It can be quite intriguing when a talented band comes from the oddest of places.
Take Johnston, for instance – a town known to many for its pizza strips and the debate over which bakery has the best.
You wouldn’t necessarily believe that pop-punk act Jelly Side Down calls Johnston home, but in fact they do.
On Halloween, they self-released their debut album, “Had To Be There,” and it’s an impressive record that’s a culmination of the band’s first five years of existence.
Vocalist Cass Venditelli, bassist Jake Duhamel, drummer Steve Cunningham and guitarists Anthony Nappa and Alex Simkins unleash infectious energy that’s consistently present within the record. Tracks such as “Polaroids,” “Snakeskin,” “Goose Wayne” and a rendition of Amy Winehouse’s “Valerie” stick out in both their amplification and variety.
Venditelli and I recently had a talk about the band’s origins, influences behind the sound they create and the experience of making the debut.
ROB DUGUAY: How did Jelly Side Down start out? Did you all go to high school together?
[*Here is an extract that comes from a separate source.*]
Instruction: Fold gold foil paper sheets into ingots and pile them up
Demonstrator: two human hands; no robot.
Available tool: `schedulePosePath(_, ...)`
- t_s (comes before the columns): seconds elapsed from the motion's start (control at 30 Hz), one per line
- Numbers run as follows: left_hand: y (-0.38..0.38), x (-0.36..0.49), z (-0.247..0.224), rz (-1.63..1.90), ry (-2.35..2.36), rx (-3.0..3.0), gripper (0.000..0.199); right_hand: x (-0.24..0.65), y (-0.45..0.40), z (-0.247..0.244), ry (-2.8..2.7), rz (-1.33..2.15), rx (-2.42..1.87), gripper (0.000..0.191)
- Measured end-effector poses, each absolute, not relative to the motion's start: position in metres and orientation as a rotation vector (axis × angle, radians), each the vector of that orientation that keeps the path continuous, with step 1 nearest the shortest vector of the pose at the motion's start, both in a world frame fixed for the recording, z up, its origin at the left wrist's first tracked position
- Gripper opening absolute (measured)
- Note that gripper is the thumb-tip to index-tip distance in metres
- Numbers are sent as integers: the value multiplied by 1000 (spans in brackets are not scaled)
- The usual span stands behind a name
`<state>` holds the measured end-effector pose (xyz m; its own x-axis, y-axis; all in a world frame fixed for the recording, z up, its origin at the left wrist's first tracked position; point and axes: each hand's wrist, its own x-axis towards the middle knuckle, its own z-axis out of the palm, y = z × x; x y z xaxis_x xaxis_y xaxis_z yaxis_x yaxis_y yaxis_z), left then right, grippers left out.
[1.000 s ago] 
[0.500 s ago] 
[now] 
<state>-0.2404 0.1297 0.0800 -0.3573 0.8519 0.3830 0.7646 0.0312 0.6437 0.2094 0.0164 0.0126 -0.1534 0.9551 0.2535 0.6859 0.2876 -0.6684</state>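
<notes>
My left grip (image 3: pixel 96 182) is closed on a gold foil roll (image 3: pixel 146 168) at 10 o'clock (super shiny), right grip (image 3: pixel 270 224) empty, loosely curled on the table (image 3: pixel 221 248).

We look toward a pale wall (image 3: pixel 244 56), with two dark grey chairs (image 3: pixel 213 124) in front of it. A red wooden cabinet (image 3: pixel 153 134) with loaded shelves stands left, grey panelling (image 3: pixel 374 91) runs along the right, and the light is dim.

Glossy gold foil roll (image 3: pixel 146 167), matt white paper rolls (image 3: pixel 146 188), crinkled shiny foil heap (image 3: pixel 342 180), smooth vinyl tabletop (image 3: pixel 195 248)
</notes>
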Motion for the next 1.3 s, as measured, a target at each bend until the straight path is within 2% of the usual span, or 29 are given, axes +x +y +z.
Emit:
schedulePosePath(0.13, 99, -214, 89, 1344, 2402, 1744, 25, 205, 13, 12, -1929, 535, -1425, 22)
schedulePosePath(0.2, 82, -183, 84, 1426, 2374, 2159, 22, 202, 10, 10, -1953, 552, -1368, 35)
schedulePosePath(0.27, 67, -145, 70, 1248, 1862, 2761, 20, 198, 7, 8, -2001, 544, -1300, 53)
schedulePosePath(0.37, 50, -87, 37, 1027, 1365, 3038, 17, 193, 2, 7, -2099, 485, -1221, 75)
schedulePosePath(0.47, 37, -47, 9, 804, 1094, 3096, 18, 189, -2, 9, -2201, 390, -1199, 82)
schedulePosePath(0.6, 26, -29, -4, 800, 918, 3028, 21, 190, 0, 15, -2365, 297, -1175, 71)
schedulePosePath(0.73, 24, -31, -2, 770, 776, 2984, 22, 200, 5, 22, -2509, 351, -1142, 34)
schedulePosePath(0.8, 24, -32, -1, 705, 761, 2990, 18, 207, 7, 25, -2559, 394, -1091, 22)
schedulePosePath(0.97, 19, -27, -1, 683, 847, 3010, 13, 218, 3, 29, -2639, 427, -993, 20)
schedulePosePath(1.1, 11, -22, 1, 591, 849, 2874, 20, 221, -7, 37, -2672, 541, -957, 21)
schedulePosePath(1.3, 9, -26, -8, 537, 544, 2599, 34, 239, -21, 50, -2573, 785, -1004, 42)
CASS VENDITELLI: Our bassist Jake, another old friend and I were watching a so-bad-it’s-good movie called “Devil” in Jake’s living room one day. As a joke, he said that a certain line would make a great band name, and the rest is history. From there, we recruited Nappa, Steve and Alex and played our school’s annual music show, Spring Fes, together and began as a cover band, but eventually branched off into making original music.
RD: That’s a cool way to start. What was the experience like for the band with making your debut album, “Had To Be There”? Did you make it in a studio with a producer or did you make it yourselves?
CV: It was an incredible experience, all thanks to my good friend Sean Boucher of True Music Studios in Smithfield. We kept putting off recording for a while, and one day out of the blue, I decided to just ask him if he would be interested in helping us. He accepted, and now, a year later, here we are.
RD: He did a great job on production, everything sounds very clear and genuine.
RD: It says on Jelly Side Down’s Bandcamp page that the album is an upbeat, refreshing ode to 2000s pop-punk. Which bands from that era do you consider an influence?
CV: This comes as a surprise to no one, but Paramore was a huge influence for me as a preteen girl, typically seeing mostly men playing this kind of music. Hayley Williams is a force. I wouldn’t consider them pop-punk, but VerseEmerge was also a huge influence of mine.
RD: With COVID-19 having an effect on pretty much everything this year, what have you been doing to pass the time outside of music?
CV: I wish I could say I’ve been musically productive during all of this, but most of what I’ve been doing is discovering and listening to a lot of new artists and local bands’ quarantine releases. I’ve also taken the time to get closer with and discover my favorite people, even if some of them are far away.
RD: That’s great to hear, Rhode Island has had a good amount of music come out in 2020 despite the year being absolutely crazy. What do you see the future having in store for Jelly Side Down? Have you looked into doing virtual shows or anything else for the time being to promote the debut?
CV: We are actually recording a show for “The Hammer Collective Presents” on the 22nd and it will eventually be up for purchase at thehammercollective.com/store. We will hopefully do more virtual shows, but between then, we will definitely be working on new material.